**Aim of the exercise**
Only the pictures should be dropped; every line of the data must come back exactly as written.

Supplied information Block Start

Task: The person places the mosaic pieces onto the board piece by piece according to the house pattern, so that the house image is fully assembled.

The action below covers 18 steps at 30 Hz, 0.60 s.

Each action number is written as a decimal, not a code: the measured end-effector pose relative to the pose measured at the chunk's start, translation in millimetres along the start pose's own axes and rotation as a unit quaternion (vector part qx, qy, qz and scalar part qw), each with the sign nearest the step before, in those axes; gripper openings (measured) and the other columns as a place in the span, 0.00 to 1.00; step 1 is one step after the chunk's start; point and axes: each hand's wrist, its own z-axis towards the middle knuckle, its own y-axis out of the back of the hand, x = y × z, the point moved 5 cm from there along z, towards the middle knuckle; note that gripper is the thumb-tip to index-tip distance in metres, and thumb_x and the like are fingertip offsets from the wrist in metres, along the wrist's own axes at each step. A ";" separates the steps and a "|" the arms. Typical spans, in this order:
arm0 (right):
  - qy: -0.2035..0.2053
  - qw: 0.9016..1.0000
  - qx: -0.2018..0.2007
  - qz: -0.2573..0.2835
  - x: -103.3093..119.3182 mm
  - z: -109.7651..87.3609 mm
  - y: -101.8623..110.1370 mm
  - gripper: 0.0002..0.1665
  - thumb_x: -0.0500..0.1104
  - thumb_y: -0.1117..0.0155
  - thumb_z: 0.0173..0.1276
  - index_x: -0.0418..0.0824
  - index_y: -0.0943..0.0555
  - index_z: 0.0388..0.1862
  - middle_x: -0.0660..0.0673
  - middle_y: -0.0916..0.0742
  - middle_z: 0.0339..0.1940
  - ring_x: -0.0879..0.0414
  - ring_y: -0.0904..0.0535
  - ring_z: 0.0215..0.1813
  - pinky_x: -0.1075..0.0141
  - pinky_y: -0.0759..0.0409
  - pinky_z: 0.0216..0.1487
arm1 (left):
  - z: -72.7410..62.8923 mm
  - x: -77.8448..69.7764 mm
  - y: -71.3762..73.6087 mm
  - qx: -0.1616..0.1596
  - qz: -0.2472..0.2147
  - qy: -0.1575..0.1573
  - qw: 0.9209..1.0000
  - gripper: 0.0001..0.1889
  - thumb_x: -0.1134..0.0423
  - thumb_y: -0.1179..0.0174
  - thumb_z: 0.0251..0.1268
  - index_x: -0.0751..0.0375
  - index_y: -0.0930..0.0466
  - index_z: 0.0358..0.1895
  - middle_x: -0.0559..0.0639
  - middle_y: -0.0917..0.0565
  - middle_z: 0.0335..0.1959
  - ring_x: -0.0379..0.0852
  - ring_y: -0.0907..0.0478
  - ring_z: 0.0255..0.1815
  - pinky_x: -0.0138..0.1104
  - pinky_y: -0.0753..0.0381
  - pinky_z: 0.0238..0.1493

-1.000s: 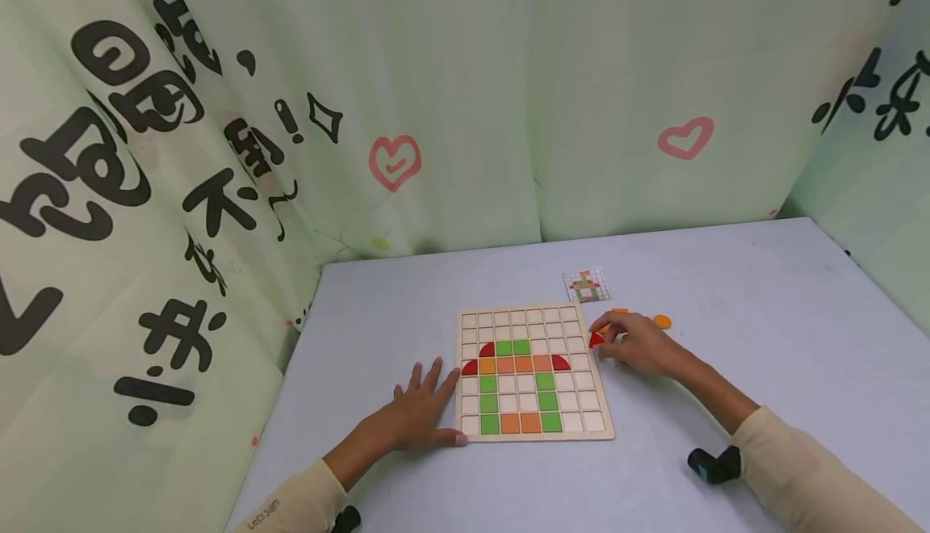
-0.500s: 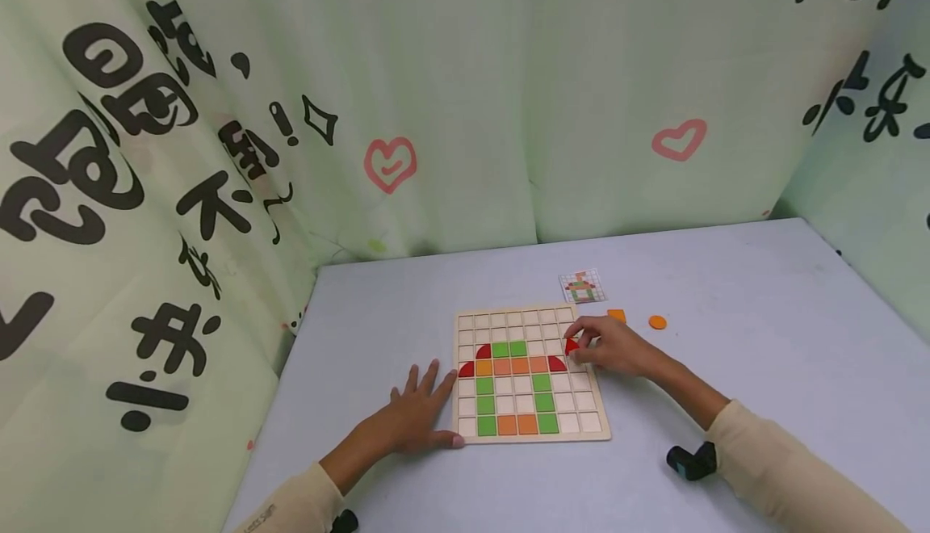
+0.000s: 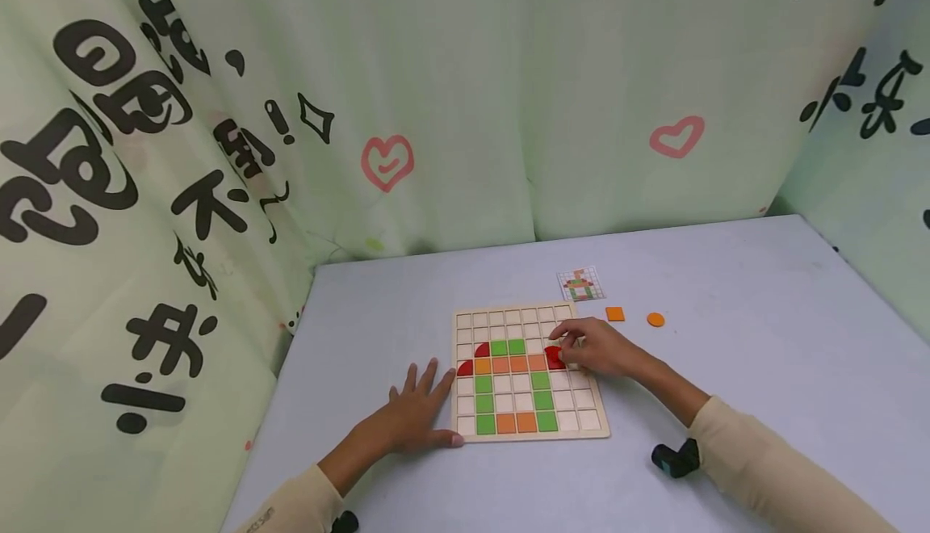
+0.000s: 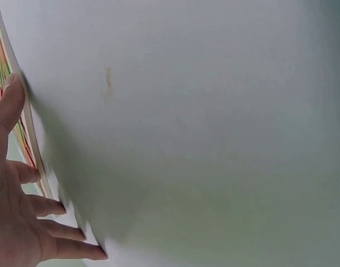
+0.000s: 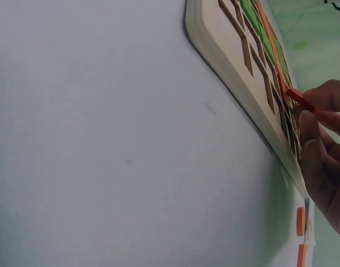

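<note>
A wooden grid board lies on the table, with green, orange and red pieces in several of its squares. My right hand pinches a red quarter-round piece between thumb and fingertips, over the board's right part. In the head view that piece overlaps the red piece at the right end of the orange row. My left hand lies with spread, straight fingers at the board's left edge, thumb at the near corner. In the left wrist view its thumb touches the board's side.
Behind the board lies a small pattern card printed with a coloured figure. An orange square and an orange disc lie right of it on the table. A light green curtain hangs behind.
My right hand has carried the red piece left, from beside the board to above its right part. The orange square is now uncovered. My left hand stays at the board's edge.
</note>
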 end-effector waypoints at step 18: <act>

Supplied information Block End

**Answer space**
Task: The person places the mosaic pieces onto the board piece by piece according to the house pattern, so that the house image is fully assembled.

The action below covers 18 steps at 30 Hz, 0.60 s.

Each action number is written as a decimal, not a code: the measured end-effector pose relative to the pose measured at the chunk's start, translation in millimetres along the start pose's own axes and rotation as a unit quaternion (vector part qx, qy, qz and scalar part qw), each with the sign nearest the step before, in those axes; gripper openings (measured) and the other columns as a place in the span, 0.00 to 1.00; step 1 is one step after the chunk's start; point and axes: each hand's wrist, its own z-axis towards the middle knuckle, its own y-axis out of the back of the hand, x = y × z, the point moved 5 cm from there along z, towards the middle knuckle; note that gripper is the thumb-tip to index-tip distance in metres, and thumb_x and the like are fingertip offsets from the wrist in metres, along the wrist's own axes at each step. A ";" separates the steps and a "|" the arms. Typical spans, in this order:
arm0 (right):
  - qy: -0.2035..0.2053
  - qw: 0.9016..1.0000
  - qx: -0.2018..0.2007
  - qz: -0.2573..0.2835
  - x: -103.3093..119.3182 mm
  - z: -109.7651..87.3609 mm
  - y: -101.8623..110.1370 mm
  - gripper: 0.0002..0.1665
  - thumb_x: -0.0500..0.1104
  - thumb_y: -0.1117..0.0155
  - thumb_z: 0.0173..0.1276
  - index_x: -0.0418..0.0824
  - index_y: -0.0943..0.0555
  - index_z: 0.0388..0.1862
  - middle_x: -0.0660..0.0673
  - middle_y: -0.0916..0.0742
  - middle_z: 0.0339..0.1940
  - ring_x: -0.0879..0.0414
  - ring_y: -0.0904..0.0535
  - ring_z: 0.0215..0.1813
  - pinky_x: -0.1075..0.0141
  - pinky_y: -0.0759..0.0409
  - pinky_z: 0.0216..0.1487
arm1 (left):
  - z: -72.7410..62.8923 mm
  - x: -77.8448..69.7764 mm
  - y: -71.3762..73.6087 mm
  - qx: -0.1616..0.1596
  - qz: -0.2472..0.2147
  - qy: -0.1575..0.1573
  - qw: 0.9209..1.0000
  - gripper: 0.0001..0.1889
  - thumb_x: -0.1134..0.0423
  - thumb_y: -0.1179..0.0174
  - thumb_z: 0.0251..0.1268
  - index_x: -0.0751..0.0375
  - index_y: -0.0930..0.0466
  - index_z: 0.0358..0.1895
  - middle_x: -0.0559..0.0639
  - middle_y: -0.0917..0.0565
  - middle_z: 0.0335..0.1959
  - ring_x: -0.0379..0.0852
  - ring_y: -0.0907..0.0478
  - ring_z: 0.0255..0.1815
  - pinky_x: -0.0138..0.1104
  - pinky_y: -0.0753..0.0381
  - pinky_z: 0.0238..0.1493

-1.000s: 
-0.500s: 
+0.000s: 
+0.000s: 
+0.000s: 

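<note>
A wooden grid board lies on the table, with green, orange and red pieces in several of its squares. My right hand pinches a red quarter-round piece between thumb and fingertips, over the board's right part. In the head view that piece overlaps the red piece at the right end of the orange row. My left hand lies with spread, straight fingers at the board's left edge, thumb at the near corner. In the left wrist view its thumb touches the board's side.
Behind the board lies a small pattern card printed with a coloured figure. An orange square and an orange disc lie right of it on the table. A light green curtain hangs behind.
My right hand has carried the red piece left, from beside the board to above its right part. The orange square is now uncovered. My left hand stays at the board's edge.
</note>
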 end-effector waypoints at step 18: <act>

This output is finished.